Technique radiographique

Tout le personnel concerné par la délivrance de rayons X chez un patient doit :

  • avoir reçu une formation adéquate et suivre un programme de formation continue post-universitaire pour maintenir ses connaissances et compétences à jour ;
  • réaliser la radiographie avec précision pour éviter de répéter les clichés, par exemple en utilisant des porte-récepteurs et des dispositifs de visée du faisceau pour la radiographie intra-orale comme cela est décrit dans les chapitres 9 et 10, ou en utilisant des aides au positionnement du patient au cours des radiographies panoramiques comme cela est décrit dans le chapitre 15 ;
  • utiliser un nombre minimal de projections ;
  • optimiser tous les réglages d'exposition pour s'assurer que toutes les doses sont maintenues à un niveau aussi bas qu'il est raisonnablement praticable (as low as reasonably practicable ou ALARP) conforme avec le but recherché ;
  • s'assurer que tout le traitement de l'image (chimique ou numérique) (voir chap. 5) est mené selon les plus hauts standards de manière à ce que les images n'aient pas besoin d'être reprises ;
  • considérer l'utilisation d'une protection plombée.

Dans différents pays, confusions et controverses entourent toujours l'utilisation de protections plombées pour les patients. Au Royaume-Uni, les directives actuelles indiquent que la protection des patients est mieux atteinte par la mise en oeuvre de mesures pratiques de réductions des doses énoncées ci-dessus en relation avec le jugement clinique, l'équipement et la technique radiographique, et non par une protection plombée. Les récentes notes sur les directives au Royaume-Uni établissent que :

  • il n'y a pas de justification concernant l'utilisation systématique d'un tablier de plomb pour les patients soumis à un examen radiographique intraoral ou panoramique ;
  • les colliers thyroïdiens, comme cela est décrit sur la figure 7.5, doivent être utilisés dans les quelques cas où la thyroïde est susceptible de se trouver dans le faisceau primaire (selon l'opinion des auteurs, cela peut comprendre les clichés occlusaux maxillaires et l'imagerie sectionnelle CBCT). Les protections thyroïdiennes sont décrites dans les chapitres 11 et 16 ;
  • les tabliers de protection ne protègent pas contre les rayonnements diffusés à l'intérieur du corps ;
  • les tabliers de protection, ayant un équivalent plomb ne dépassant pas 0,25 mm, devraient être proposés pour tout adulte qui vient en aide au patient au cours de l'examen ;
  • quand un tablier de plomb est proposé, il doit être correctement stocké (c'est-à-dire sur un cintre approprié) et non plié. Son état doit être régulièrement vérifié, comportant une inspection visuelle annuelle.

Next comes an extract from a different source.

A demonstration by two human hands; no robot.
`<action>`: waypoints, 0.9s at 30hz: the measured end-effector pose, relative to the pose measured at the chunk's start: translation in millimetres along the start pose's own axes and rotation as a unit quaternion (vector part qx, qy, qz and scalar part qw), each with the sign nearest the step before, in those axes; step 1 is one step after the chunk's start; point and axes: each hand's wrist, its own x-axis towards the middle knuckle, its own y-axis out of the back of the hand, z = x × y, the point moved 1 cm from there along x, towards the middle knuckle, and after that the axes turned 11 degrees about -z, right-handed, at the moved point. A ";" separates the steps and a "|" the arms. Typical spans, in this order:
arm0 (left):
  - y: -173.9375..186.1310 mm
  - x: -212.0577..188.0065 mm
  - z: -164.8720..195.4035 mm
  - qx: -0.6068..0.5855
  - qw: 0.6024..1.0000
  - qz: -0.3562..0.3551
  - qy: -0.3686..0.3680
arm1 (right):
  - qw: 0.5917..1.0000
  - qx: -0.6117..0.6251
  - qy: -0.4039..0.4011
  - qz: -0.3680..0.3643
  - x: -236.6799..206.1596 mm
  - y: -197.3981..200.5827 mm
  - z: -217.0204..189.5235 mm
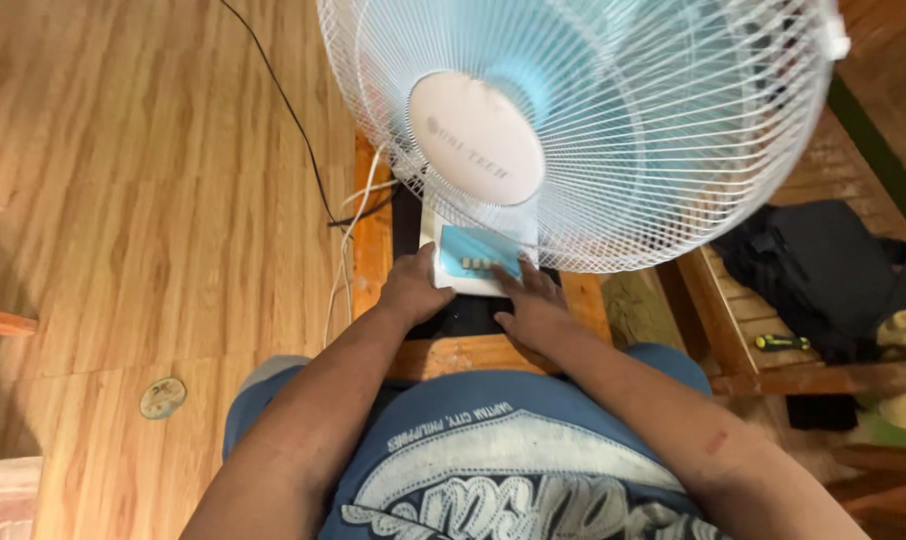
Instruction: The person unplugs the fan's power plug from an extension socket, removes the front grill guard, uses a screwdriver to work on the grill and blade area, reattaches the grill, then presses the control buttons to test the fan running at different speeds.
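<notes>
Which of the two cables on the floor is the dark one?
The black cable, running diagonally across the wooden floor; the white cable hangs beside the stool's edge.

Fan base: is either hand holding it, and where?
The left hand grips the left edge of the white fan base. The right hand rests fingers at its blue button panel; not a clear grasp.
</notes>
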 end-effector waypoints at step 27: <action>-29.4 -55.2 -20.1 -0.055 0.989 -0.080 -0.115 | 0.989 0.086 0.102 -0.062 -37.9 5.9 18.8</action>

Exemples de protections plombées thyroïdiennes.

Exigences spécifiques de radioprotection destinées aux patientes en âge de procréer

Le foetus en développement est plus vulnérable vis-à-vis des rayonnements ionisants au cours de la période de l'organogenèse (3–7 semaines après la conception), souvent avant que la femme apprenne qu'elle est enceinte. La législation interdit en général la mise en oeuvre d'une exposition médicale d'une femme en âge de procréer sans lui demander si elle est enceinte ou si une probabilité d'être enceinte existe si le faisceau primaire est susceptible d'irradier la région pelvienne. C'est hautement improbable en radiographie dentaire. Si une patiente est enceinte, elle doit être rassurée et informée que le risque pour le foetus est négligeable au cours d'une radiographie dentaire et que toutes les mesures de protection habituelle sont appliquées. À titre de solution alternative, en raison de la nature émotionnelle de la radiographie au cours de la grossesse, on pourrait donner à la patiente l'option de différer la radiographie pour la réaliser après la naissance, si la thérapeutique ne risque pas d'être compromise en raison de ce délai.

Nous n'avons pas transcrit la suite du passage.